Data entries
::::

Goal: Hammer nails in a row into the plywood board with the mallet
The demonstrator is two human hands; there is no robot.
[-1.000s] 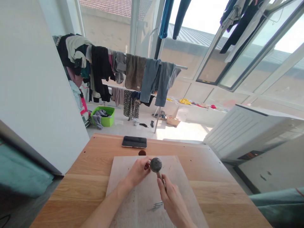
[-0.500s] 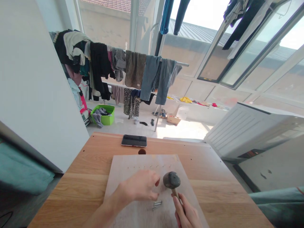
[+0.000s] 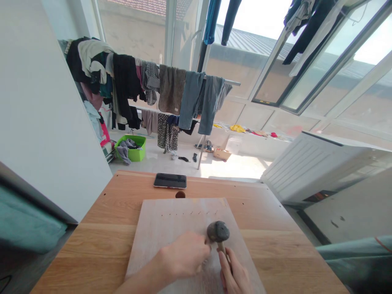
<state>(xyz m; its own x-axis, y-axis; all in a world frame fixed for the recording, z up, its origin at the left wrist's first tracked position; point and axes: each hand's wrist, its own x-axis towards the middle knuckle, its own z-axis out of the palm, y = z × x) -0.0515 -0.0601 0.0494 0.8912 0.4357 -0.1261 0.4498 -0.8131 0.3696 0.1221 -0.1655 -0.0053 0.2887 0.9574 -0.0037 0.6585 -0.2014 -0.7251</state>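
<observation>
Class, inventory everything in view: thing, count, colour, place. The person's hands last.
wooden table: 1, brown, foreground
board: 1, pale, on the table
thin nails: about 4, colour unclear, board's far part
small dots: about 4, dark, left of nails
mallet: 1, dark-grey head, over the board
phone: 1, black screen, table's far edge
round piece: 1, brown, behind board
drying rack: 1, pale, beyond table
clothes: many, mixed, on the rack and overhead
basket: 1, green, floor
carton: 1, light brown, floor
ribbed appliance: 1, white, right
windows: several, pale-framed, background
cloths: 2, teal, left and right
left hand: 1, blurred, over board
right hand: 1, bare, gripping the mallet
</observation>
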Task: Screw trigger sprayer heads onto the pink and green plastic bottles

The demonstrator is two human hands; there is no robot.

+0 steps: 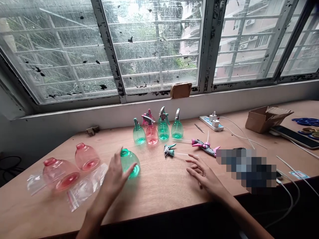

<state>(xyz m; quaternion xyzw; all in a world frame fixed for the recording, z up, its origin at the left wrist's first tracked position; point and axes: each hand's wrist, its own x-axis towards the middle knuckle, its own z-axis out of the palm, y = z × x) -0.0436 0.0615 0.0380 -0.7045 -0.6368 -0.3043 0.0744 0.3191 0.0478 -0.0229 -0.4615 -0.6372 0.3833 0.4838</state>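
Observation:
On the left-centre of the tabletop, my left hand (116,171) is curled round a green transparent bottle (130,160) with an uncapped neck. Its thumb lies across the front. My right hand (201,172) hovers low with fingers apart and nothing in them. Just beyond those fingers lies a grey and teal spray head (169,151), its clear tube pointing towards them. Pink and grey spray heads (204,146) lie together farther to the right. Two pink bottles without spray heads, a nearer one (59,174) and a farther one (87,157), are left of my left hand.
Several spray bottles with heads fitted, including a pink one (152,134), stand near the wall. Clear plastic bags (87,187) lie by the pink bottles. To the right are a power strip (210,123), cables, a cardboard box (261,120), a phone (297,136) and blue-handled scissors (305,121).

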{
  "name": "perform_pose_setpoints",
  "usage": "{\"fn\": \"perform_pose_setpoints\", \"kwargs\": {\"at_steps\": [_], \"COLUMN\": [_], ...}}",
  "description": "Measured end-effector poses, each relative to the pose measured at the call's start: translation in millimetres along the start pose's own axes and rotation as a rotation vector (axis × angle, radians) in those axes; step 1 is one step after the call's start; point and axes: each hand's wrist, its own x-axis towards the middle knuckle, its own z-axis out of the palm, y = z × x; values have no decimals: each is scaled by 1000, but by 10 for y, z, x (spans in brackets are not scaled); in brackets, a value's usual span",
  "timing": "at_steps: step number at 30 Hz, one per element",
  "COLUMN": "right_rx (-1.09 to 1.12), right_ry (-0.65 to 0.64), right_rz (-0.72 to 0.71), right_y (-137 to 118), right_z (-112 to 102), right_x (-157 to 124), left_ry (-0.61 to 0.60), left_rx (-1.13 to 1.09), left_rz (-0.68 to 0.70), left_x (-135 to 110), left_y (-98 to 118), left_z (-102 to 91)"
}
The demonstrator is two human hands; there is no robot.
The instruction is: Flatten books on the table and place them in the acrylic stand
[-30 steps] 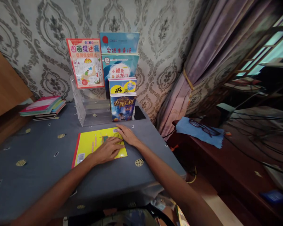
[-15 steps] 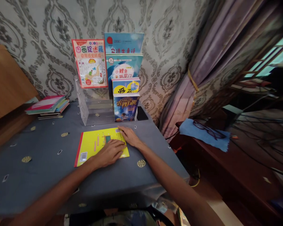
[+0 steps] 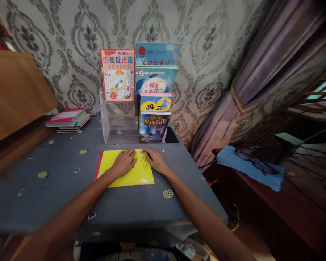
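A yellow book [image 3: 138, 174] with a red spine lies flat on the grey tablecloth [image 3: 57, 188]. My left hand [image 3: 123, 164] rests palm down on the book's middle, fingers stretched out. My right hand [image 3: 156, 160] lies flat on the book's upper right corner, fingers extended toward the far edge. Just behind the book stands a clear acrylic rack [image 3: 108, 125] holding several children's books, with a dark blue one [image 3: 154, 126] in the lowest tier and a red-framed one [image 3: 118, 75] at the upper left.
A stack of thin books [image 3: 67, 119] lies at the table's back left beside a wooden panel [image 3: 13, 90]. A black phone [image 3: 171, 135] lies right of the rack. Glasses [image 3: 251, 161] on a blue cloth [image 3: 250, 167] rest on a dark side surface to the right, near a curtain [image 3: 233, 94].
My left hand has slid up the yellow book from its lower right corner to the middle. The view has shifted, so everything sits further right in the frame.
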Motion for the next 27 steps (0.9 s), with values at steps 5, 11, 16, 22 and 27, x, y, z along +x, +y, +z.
{"fn": "perform_pose_setpoints", "kwargs": {"at_steps": [5, 11, 16, 22, 27], "right_rx": [-12, -9, -15, -113, -196], "right_ry": [1, 1, -1, -8, -109], "right_rz": [17, -4, -11, -43, -186], "right_y": [36, 41, 67, 13, -400], "right_z": [29, 25, 35, 39, 97], "right_x": [-9, -15, -20, -42, -84], "left_ry": [31, 63, 54, 99, 127], "left_rx": [6, 10, -121, -260, -279], "left_rz": [-85, -188, -186, -213, -208], "left_x": [-191, -511, -733, -799, -770], "left_y": [-269, -671, -1083, -1304, -1313], "left_z": [-81, -222, -337, -423, -365]}}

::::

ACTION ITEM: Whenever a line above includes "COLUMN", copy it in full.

EXERCISE OUTPUT:
  "usage": "{\"fn\": \"perform_pose_setpoints\", \"kwargs\": {\"at_steps\": [_], \"COLUMN\": [_], ...}}",
  "COLUMN": "right_rx (-1.09 to 1.12), right_ry (-0.65 to 0.64), right_rz (-0.72 to 0.71), right_y (-137 to 118), right_z (-112 to 102), right_x (-157 to 124), left_ry (-0.61 to 0.60), left_rx (-1.13 to 1.09), left_rz (-0.68 to 0.70), left_x (-135 to 110), left_y (-98 to 118), left_z (-102 to 91)"

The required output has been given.